Today, just like many years ago, many mothers feel a quiet pressure to be perfect; to notice every need, soothe every feeling, and never make mistakes. But when we look at the history of child development, one of the first people who questioned this expectation was the British pediatrician and psychoanalyst Donald Winnicott.
In 1953, Winnicott introduced the idea of the “Good Enough Mother”, which challenges the belief that mothers must always be flawless. The idea suggests that trying to be perfect may not strengthen a child as much as we think and sometimes, it can even make things harder for them.
In the beginning, a good enough mother responds to her baby’s needs very quickly and closely. But as the child grows, she slowly gives a little more room instead of reacting right away. This means the child sometimes waits for a moment or faces small disappointments. According to Winnicott, these experiences help children stay in touch with reality, develop emotional regulation, and learn independence.
How Trying To Do Everything Right May Shape A Child’s Emotions And Needs
Many mothers try their best with love and care, but without realising it, they may set very high expectations for themselves. And while this intention comes from a good place, the pressure to do everything perfectly can be tiring for the mother and limiting for the child.

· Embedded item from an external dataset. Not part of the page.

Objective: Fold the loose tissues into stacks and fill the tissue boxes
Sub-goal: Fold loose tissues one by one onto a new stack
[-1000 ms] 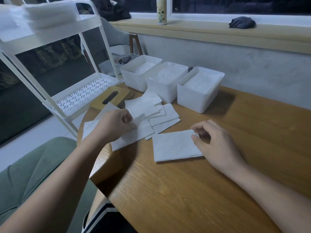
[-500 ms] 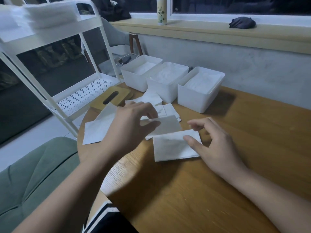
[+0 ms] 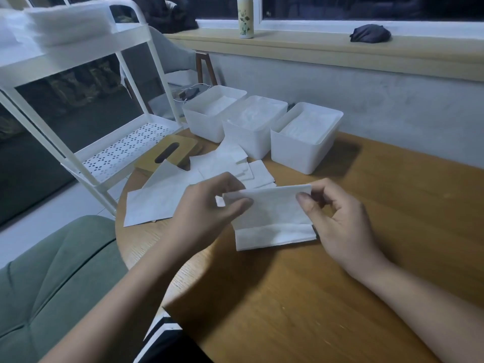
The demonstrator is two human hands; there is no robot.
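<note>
A white tissue [image 3: 272, 208] is held up between both hands, just above a folded tissue [image 3: 275, 237] lying on the wooden table [image 3: 340, 297]. My left hand [image 3: 209, 208] pinches its left edge and my right hand [image 3: 337, 221] pinches its right edge. Several loose tissues [image 3: 167, 197] lie spread on the table behind my left hand. Three white tissue boxes [image 3: 303, 142] stand in a row at the back, each holding tissues.
A wooden box lid with a slot [image 3: 167, 155] lies at the table's left edge. A white shelf cart [image 3: 86, 106] stands to the left with stacked tissues [image 3: 68, 22] on top. A green cushion [image 3: 52, 284] is at lower left.
My left hand lifted one tissue from the loose pile and carried it right over the folded tissue. My right hand rose from the folded tissue and took the lifted sheet's right edge.
</note>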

Children may find it harder to manage their emotions: If a mother steps in to calm every difficult feeling right away, the child may have fewer opportunities to learn how to soothe themselves or cope with uncomfortable emotions. When small challenges appear later in life, they may feel more intense.

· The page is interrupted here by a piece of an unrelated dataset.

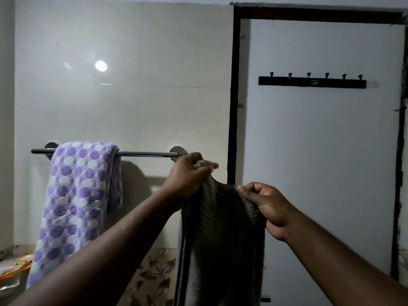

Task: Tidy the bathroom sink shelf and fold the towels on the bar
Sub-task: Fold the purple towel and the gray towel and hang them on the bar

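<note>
A dark grey ribbed towel (220, 244) hangs down in front of me, held up by its top edge. My left hand (187, 177) grips one upper corner just below the right end of the metal towel bar (145, 153). My right hand (267, 206) pinches the other upper corner, lower and to the right. A purple towel with white dots (75, 204) is draped over the left part of the bar and hangs long at the front. The sink shelf is not in view.
A white door (320, 151) in a dark frame stands on the right, with a black hook rack (312, 81) at upper height. Tiled wall lies behind the bar. An orange and white packet (15, 266) sits on a ledge at the lower left.
</note>
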The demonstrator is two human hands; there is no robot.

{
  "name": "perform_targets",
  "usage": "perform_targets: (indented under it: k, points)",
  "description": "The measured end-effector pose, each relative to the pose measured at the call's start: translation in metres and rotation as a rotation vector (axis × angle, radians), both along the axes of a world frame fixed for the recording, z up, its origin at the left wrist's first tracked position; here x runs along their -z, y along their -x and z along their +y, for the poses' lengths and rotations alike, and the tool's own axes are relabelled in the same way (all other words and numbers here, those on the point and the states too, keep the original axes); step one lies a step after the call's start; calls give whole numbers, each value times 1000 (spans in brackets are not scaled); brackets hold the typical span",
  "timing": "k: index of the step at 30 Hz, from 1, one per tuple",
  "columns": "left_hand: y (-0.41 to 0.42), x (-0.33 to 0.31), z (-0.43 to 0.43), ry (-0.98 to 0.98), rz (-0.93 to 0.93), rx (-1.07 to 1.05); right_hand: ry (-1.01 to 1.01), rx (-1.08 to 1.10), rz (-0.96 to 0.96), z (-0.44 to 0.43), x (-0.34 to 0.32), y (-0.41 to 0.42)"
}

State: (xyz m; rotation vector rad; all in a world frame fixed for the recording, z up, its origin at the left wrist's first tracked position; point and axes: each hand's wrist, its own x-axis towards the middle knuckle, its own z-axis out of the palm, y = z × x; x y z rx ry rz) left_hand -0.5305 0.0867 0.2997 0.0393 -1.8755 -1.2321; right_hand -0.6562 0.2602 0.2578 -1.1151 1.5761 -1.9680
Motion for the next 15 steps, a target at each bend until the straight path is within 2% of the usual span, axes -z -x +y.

Children may struggle to express their needs: During early infancy, close attunement—understanding the baby’s signals and responding quickly—is essential.

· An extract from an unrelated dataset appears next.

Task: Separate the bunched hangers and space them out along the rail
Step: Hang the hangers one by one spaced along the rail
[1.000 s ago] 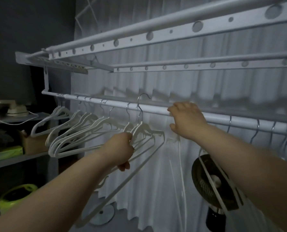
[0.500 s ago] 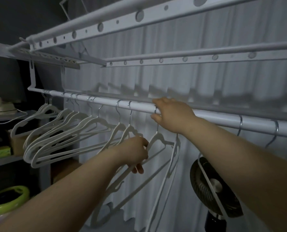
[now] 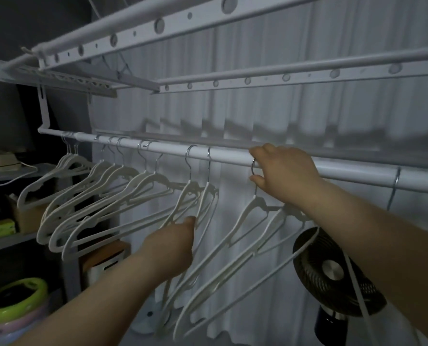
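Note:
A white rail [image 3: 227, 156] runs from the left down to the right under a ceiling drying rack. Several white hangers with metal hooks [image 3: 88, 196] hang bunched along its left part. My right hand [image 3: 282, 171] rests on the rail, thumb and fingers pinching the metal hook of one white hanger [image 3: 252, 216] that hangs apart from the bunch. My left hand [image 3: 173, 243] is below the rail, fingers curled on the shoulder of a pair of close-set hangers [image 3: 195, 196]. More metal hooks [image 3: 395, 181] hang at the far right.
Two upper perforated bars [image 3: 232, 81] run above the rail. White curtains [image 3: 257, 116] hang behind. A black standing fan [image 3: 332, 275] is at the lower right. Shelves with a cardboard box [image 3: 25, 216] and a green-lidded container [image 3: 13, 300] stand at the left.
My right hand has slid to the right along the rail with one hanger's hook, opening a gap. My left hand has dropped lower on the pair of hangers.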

But as the child grows, short waiting moments help them understand that the world does not always respond instantly.
If a mother meets needs even before the child shows them, the child may miss the chance to notice their own needs or express them clearly. Over time, they may start paying more attention to what others expect from them, rather than noticing and expressing their own needs and feelings.
Children may find frustration harder to handle: Small, manageable frustrations help children learn patience and resilience. But when every difficulty is solved immediately, there are fewer natural moments for this learning to happen. Later on, disappointment or stress may feel more overwhelming.
The Emotional Weight Of Trying To Be A Perfect Mother
Trying to get everything right, all the time, is incredibly demanding. Motherhood is a process learned through experience; through trying, making mistakes, and slowly understanding what feels right. The idea of being “perfect” goes against this natural learning.
A mother may start questioning herself or feeling guilty, even when she is doing more than enough. And when she tries to be strong and responsive at every moment, she may begin to ignore her own needs, which can lead to exhaustion and maternal burnout.
This shows why striving for perfection is difficult for both mother and child—which is exactly why Winnicott focused on the idea of being good enough: a way of caring that supports the child while also allowing the mother to remain herself.
Why “Good Enough” Matters
A good enough mother is caring and attentive, but she also accepts that she cannot meet every need instantly. Small delays or mistakes are not harmful; they help the child understand the rhythm of real life. Through these moments, children develop their own sense of self, learn to express their wishes, and begin setting healthy boundaries.
At the same time, the mother gives space to her own feelings and needs. This helps her build a healthier, more balanced relationship with her child.
In the end, the good enough mother values the natural flow of the relationship, not perfection.
And as Winnicott said, what truly helps a child grow is not flawless care, but a relationship that is steady and simply good enough.
References
Winnicott, D. W. (1953). Transitional objects and transitional phenomena. International Journal of Psycho-Analysis, 34, 89–97.
Winnicott, D. W. (1965). The Maturational Processes and the Facilitating Environment: Studies in the Theory of Emotional Development. International Universities Press.